Trouver un emploi grâce à Youth Works

C’est le programme Youth Works, géré par World Vision à Nairobi, qui a finalement aidé Fidelis à retrouver le chemin de la vie. Ce programme offre aux jeunes une formation professionnelle et les met en contact avec des possibilités d’emploi locales. Fidelis raconte: « La formation en compétences de vie m’a redonné espoir. »

Grâce à des séances d’orientation professionnelle, elle a reçu de l’aide pour choisir un programme d’études et, après trois ans, elle a obtenu un diplôme en gestion de la restauration et de l’hébergement. Elle a décroché un stage qui l’a menée à l’emploi qu’elle occupe aujourd’hui dans un restaurant réputé de Nairobi. Elle utilise son salaire pour payer les factures de la famille.

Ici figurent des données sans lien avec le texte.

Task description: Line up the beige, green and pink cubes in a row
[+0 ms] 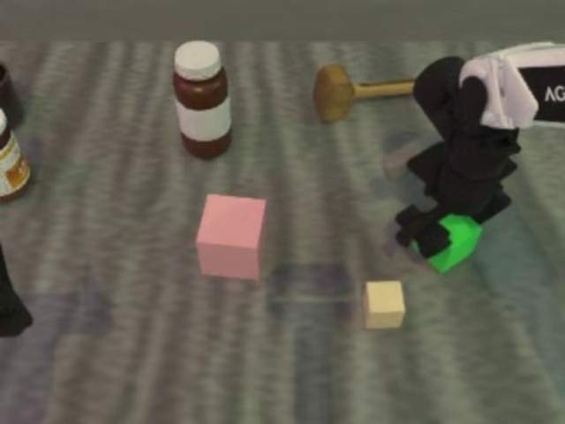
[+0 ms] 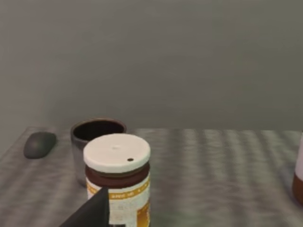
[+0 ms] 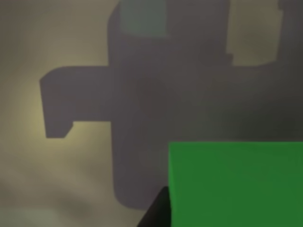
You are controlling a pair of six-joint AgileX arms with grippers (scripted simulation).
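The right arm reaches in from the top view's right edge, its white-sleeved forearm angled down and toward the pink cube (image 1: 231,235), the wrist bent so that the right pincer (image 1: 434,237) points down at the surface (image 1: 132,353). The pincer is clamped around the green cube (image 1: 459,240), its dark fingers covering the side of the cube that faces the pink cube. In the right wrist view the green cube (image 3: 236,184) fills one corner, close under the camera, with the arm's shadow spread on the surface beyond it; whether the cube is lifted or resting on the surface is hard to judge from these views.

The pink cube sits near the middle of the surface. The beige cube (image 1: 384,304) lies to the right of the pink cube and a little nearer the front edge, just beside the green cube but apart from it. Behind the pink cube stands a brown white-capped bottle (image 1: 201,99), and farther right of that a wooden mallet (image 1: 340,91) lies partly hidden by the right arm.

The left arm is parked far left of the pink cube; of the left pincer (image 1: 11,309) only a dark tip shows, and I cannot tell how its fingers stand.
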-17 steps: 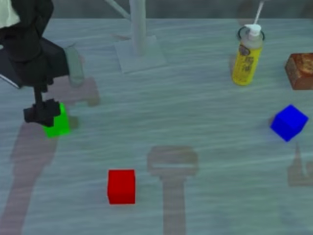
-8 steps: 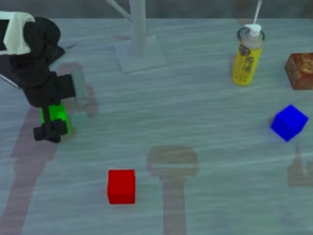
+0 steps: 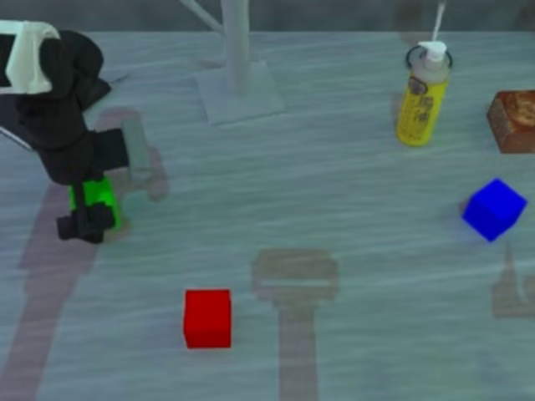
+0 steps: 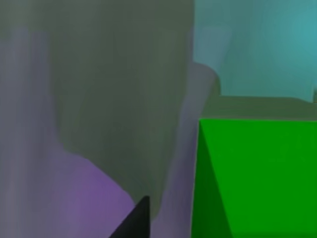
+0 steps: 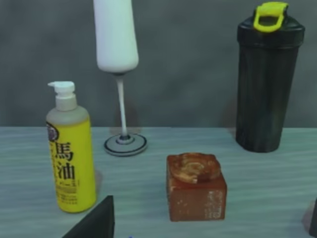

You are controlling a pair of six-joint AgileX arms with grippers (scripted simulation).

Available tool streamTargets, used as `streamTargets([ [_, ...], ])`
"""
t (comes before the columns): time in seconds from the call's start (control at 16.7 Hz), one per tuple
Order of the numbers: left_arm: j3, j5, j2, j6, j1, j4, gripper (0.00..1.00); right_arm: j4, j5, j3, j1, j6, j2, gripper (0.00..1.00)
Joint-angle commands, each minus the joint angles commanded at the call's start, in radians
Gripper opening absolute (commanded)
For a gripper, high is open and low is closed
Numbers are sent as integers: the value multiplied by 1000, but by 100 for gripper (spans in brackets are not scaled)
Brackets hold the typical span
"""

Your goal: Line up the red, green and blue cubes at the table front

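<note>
The green cube (image 3: 102,195) rests on the table (image 3: 334,192) at the left, and it fills much of the left wrist view as green cube (image 4: 257,178). My left gripper (image 3: 85,224) is down over it and open. One dark fingertip (image 4: 136,221) stands a little off the cube's side, and the other finger is hidden. The red cube (image 3: 207,317) sits near the front, left of centre. The blue cube (image 3: 494,209) lies at the far right. My right gripper (image 5: 205,229) is outside the top view and open, with nothing between its fingers.
At the back right stand a yellow pump bottle (image 3: 422,96) and a brown rusty block (image 3: 512,121). A pale base plate with a post (image 3: 242,96) stands at the back centre. The right wrist view also shows a white glass (image 5: 115,39) and a black shaker (image 5: 267,84).
Over the second, my left arm came down and its gripper shifted toward the table front onto the green cube. It has held still for the last half second. The cubes stay where they were.
</note>
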Motion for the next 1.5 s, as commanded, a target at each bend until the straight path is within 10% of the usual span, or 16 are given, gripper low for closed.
streamTargets([
  [0.42,0,0,0,0,0,0,2,0,0,0,0,0,0,100],
  [1.5,148,10,-108,-15,14,-256,0,0,0,0,0,0,0,100],
])
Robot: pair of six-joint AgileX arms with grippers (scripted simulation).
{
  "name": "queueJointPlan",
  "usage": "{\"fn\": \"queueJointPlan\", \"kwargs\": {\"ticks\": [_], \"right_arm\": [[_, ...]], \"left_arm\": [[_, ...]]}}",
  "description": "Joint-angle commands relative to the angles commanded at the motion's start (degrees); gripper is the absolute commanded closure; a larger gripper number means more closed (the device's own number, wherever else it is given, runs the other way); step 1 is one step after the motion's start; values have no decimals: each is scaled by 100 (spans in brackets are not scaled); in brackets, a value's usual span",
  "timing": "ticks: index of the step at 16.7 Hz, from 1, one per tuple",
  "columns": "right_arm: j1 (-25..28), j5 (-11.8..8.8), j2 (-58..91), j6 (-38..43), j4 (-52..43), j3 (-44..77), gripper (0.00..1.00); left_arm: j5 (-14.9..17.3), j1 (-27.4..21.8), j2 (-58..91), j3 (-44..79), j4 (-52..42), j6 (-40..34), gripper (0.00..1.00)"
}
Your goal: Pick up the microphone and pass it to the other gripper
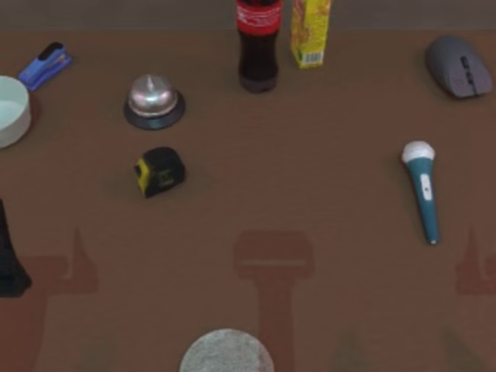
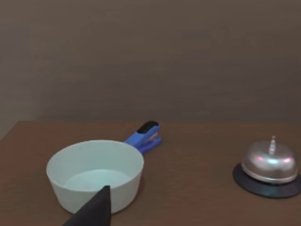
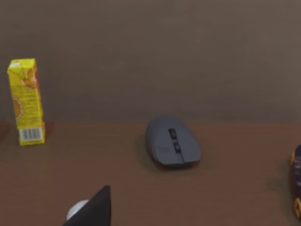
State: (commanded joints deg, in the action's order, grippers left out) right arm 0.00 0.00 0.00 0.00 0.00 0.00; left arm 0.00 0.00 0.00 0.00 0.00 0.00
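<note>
The microphone (image 1: pixel 421 190), with a teal handle and round white head, lies flat on the right side of the table, head toward the back. No gripper touches it. My left gripper (image 1: pixel 11 267) shows as a black shape at the table's left edge, open and holding nothing; one finger (image 2: pixel 96 209) shows in the left wrist view. My right gripper is outside the top view. In the right wrist view, one black finger (image 3: pixel 96 209) stands in front of the microphone's white head (image 3: pixel 76 210), with nothing beside its inner face.
At the back stand a cola bottle (image 1: pixel 258 43), a yellow juice carton (image 1: pixel 310 31) and a grey mouse (image 1: pixel 459 67). On the left are a blue stapler (image 1: pixel 45 65), white pot (image 1: pixel 12 111), bell (image 1: pixel 153 101) and tape measure (image 1: pixel 160 171).
</note>
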Motion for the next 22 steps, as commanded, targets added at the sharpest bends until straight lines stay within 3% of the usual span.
{"fn": "queueJointPlan", "kwargs": {"ticks": [4, 8, 22], "right_arm": [[43, -1, 178, 42, -121, 174, 0], [252, 19, 1271, 276, -776, 1146, 0], [1393, 173, 8942, 1522, -4629, 6344, 0]], "left_arm": [[0, 0, 0, 0, 0, 0, 0], [0, 0, 0, 0, 0, 0, 0], [0, 0, 0, 0, 0, 0, 0]]}}
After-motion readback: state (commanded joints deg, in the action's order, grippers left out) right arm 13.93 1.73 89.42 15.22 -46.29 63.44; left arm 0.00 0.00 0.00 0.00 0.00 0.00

« Je suis heureuse de pouvoir alléger le fardeau de ma famille, même si ce n’est qu’en partie », dit-elle, « car ce sont eux qui me motivent à persévérer et à travailler fort, quelles que soient les circonstances. »

Bien qu’elle soit reconnaissante pour son emploi actuel, Fidelis envisage de se lancer à son compte à l’avenir. Elle rêve d’ouvrir un café, ou une « cafétéria », à Nairobi, où elle pourra se consacrer à sa véritable passion: le café.

« J’adore voyager, découvrir différents cafés et lattes, et faire des recherches sur la préparation du café afin de rester au fait des tendances », explique-t-elle. « Mon objectif est de devenir travailleuse autonome et indépendante, [et] surtout de créer des possibilités d’emploi pour les jeunes, compte tenu du taux de chômage élevé ici à Nairobi, au Kenya. »

Ce sont là des objectifs que Youth Works peut continuer à soutenir grâce à ses formations en entrepreneuriat et à ses projets d’aide aux petites entreprises. La voie qui s’ouvre devant Fidelis est toute tracée, et elle a tout ce qu’il faut pour la parcourir.